- _TASK STATEMENT_: Pull each line containing "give" out of the data and copy it.

- _SUPPLIED MATERIAL_:
+++

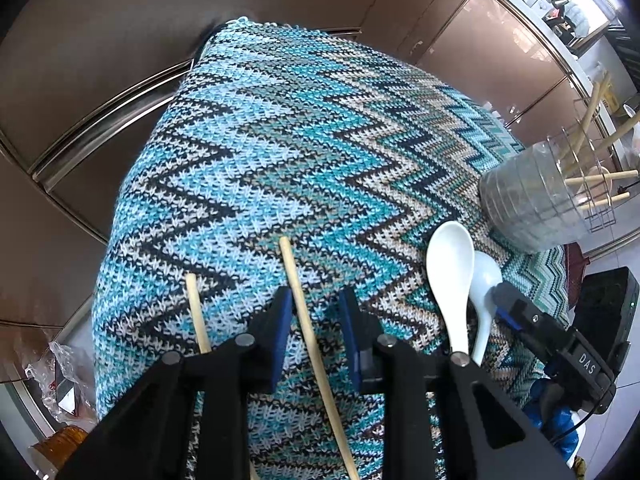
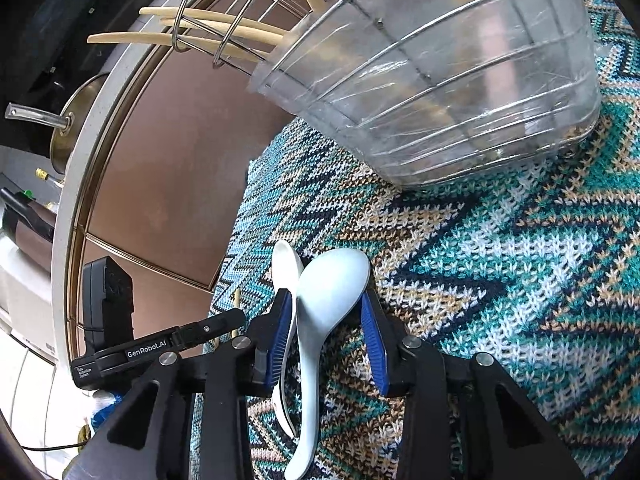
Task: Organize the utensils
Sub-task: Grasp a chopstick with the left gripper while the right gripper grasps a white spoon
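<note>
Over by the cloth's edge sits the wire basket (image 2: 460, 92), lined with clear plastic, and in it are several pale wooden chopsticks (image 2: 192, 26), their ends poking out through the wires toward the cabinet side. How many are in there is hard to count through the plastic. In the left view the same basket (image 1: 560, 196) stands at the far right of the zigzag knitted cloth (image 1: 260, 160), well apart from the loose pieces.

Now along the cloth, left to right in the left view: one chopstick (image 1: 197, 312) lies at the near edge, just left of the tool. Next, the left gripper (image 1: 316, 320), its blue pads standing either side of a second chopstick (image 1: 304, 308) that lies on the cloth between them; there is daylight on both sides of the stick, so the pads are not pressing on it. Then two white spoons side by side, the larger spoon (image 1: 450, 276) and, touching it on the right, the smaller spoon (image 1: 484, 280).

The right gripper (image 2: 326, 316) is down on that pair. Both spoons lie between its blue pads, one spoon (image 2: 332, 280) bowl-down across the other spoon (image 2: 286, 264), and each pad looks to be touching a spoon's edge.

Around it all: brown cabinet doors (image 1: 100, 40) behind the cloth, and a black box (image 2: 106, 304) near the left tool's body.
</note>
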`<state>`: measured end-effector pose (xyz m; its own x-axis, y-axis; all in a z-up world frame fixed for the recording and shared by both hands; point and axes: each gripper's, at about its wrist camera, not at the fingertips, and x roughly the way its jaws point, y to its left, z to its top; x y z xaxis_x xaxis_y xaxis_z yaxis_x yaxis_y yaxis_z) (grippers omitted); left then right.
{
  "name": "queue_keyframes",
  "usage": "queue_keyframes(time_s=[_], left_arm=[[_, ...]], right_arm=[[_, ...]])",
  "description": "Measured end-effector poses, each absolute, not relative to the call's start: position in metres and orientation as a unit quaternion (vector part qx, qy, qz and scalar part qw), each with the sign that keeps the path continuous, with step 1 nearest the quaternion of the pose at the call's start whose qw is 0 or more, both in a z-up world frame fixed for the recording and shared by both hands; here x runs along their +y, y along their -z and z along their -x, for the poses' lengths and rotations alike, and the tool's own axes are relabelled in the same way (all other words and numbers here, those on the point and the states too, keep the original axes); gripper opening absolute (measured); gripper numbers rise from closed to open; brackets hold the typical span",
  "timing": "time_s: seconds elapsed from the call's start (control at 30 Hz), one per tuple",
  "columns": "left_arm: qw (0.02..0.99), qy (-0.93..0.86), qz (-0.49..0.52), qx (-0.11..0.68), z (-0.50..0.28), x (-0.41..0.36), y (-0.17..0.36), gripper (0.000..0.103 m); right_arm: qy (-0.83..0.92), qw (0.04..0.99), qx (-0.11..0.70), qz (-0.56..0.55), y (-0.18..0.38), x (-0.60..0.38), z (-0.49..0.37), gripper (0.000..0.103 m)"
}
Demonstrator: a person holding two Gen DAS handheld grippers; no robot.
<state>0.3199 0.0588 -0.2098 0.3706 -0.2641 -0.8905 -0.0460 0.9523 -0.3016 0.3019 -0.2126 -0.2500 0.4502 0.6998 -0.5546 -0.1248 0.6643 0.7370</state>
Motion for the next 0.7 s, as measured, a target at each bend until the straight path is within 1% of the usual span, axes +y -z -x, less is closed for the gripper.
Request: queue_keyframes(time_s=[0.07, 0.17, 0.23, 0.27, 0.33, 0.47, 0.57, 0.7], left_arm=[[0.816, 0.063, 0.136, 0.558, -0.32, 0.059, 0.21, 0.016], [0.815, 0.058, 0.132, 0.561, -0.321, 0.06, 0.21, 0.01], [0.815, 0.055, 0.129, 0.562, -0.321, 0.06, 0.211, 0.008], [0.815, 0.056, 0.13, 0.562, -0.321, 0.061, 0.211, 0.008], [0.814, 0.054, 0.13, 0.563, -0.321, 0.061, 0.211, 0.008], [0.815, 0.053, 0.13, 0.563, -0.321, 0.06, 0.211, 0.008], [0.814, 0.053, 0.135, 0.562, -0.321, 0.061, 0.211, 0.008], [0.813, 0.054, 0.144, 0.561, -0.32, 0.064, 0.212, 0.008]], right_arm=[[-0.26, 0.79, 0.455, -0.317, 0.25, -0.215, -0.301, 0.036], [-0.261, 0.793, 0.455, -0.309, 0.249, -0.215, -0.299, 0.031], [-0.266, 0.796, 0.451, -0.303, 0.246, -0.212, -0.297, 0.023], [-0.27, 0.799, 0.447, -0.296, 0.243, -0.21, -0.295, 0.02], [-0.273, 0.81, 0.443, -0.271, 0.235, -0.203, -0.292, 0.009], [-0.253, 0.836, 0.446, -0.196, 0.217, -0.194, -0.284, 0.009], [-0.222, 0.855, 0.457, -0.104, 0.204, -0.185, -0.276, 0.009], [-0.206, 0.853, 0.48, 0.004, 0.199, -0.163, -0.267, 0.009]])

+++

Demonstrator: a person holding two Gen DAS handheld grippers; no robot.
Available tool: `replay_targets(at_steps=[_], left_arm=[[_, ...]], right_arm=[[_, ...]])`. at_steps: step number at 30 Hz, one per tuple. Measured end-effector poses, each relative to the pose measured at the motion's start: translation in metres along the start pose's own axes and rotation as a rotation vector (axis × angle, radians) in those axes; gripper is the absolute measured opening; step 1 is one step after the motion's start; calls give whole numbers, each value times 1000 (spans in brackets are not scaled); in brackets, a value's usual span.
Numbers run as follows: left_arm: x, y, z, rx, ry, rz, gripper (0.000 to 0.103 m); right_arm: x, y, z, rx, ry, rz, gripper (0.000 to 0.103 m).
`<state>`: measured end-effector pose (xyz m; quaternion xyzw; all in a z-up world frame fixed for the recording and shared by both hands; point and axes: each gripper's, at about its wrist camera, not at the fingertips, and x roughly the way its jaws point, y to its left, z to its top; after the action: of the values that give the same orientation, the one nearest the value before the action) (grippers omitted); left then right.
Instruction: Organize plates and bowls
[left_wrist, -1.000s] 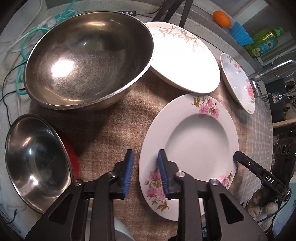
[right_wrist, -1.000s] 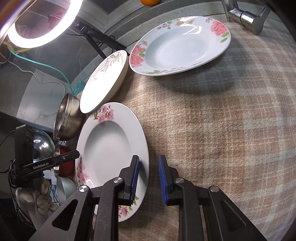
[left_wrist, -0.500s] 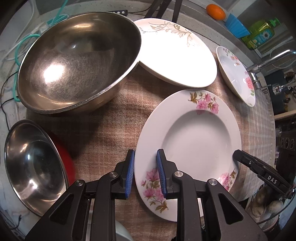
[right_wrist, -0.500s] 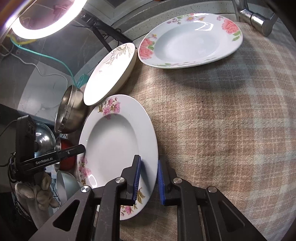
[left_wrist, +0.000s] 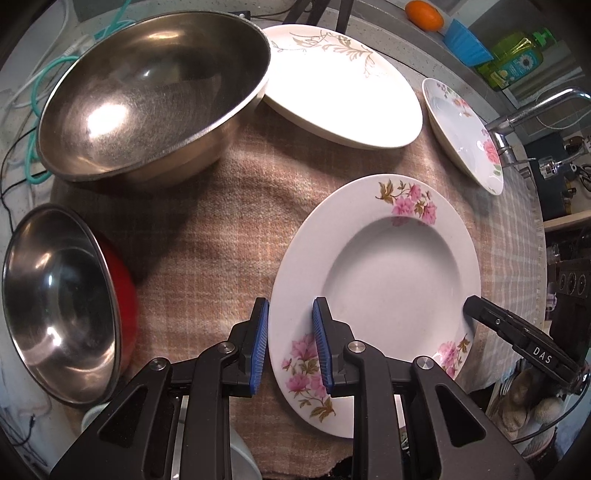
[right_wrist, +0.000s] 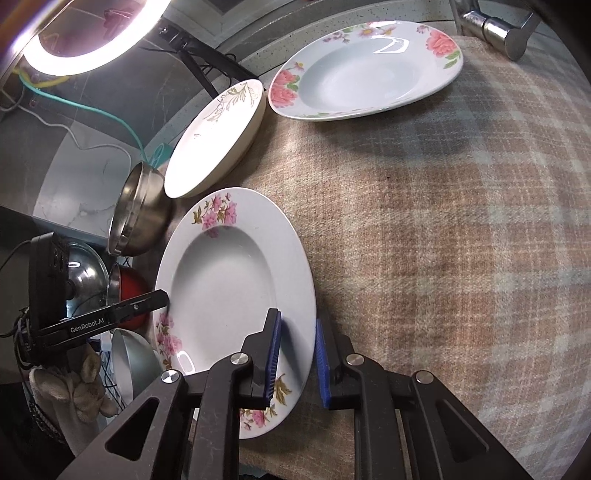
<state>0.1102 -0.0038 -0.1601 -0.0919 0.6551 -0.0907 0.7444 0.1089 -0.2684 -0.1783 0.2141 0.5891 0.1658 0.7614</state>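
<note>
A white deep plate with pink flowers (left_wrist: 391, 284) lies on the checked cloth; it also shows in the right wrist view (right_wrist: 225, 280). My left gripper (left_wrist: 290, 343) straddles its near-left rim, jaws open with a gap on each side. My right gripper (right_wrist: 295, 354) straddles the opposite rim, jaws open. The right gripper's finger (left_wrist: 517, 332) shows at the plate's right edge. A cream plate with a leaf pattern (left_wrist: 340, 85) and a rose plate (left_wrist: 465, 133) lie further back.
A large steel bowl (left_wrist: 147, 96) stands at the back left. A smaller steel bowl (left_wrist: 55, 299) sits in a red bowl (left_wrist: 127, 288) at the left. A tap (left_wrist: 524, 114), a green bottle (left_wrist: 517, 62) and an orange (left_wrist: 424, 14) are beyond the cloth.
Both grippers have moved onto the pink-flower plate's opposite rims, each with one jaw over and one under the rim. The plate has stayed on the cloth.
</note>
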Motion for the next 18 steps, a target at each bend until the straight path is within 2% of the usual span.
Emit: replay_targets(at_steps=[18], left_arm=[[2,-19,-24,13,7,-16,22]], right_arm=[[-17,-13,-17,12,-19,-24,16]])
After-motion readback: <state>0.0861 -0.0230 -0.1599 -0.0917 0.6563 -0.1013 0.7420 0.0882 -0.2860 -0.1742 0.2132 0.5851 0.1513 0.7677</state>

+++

- _ANSWER SECTION_:
Available tool: `replay_targets(at_steps=[_], left_arm=[[_, ...]], right_arm=[[_, ...]])`. at_steps: step number at 30 Hz, one per tuple. Measured end-effector poses, each relative to the pose measured at the motion's start: translation in metres along the start pose's own axes and rotation as a rotation vector (axis × angle, radians) in those axes; gripper is the absolute measured opening; step 1 is one step after the motion's start; calls give whole numbers, each value times 1000 (spans in brackets are not scaled); in brackets, a value's usual span.
`<state>`: measured end-effector pose (xyz m; quaternion xyzw; all in a z-up world frame fixed for the recording and shared by both hands; point and axes: each gripper's, at about its wrist camera, not at the fingertips, and x roughly the way its jaws point, y to its left, z to its top; after the action: of the values that give the same orientation, the one nearest the value before the action) (grippers omitted); left then right.

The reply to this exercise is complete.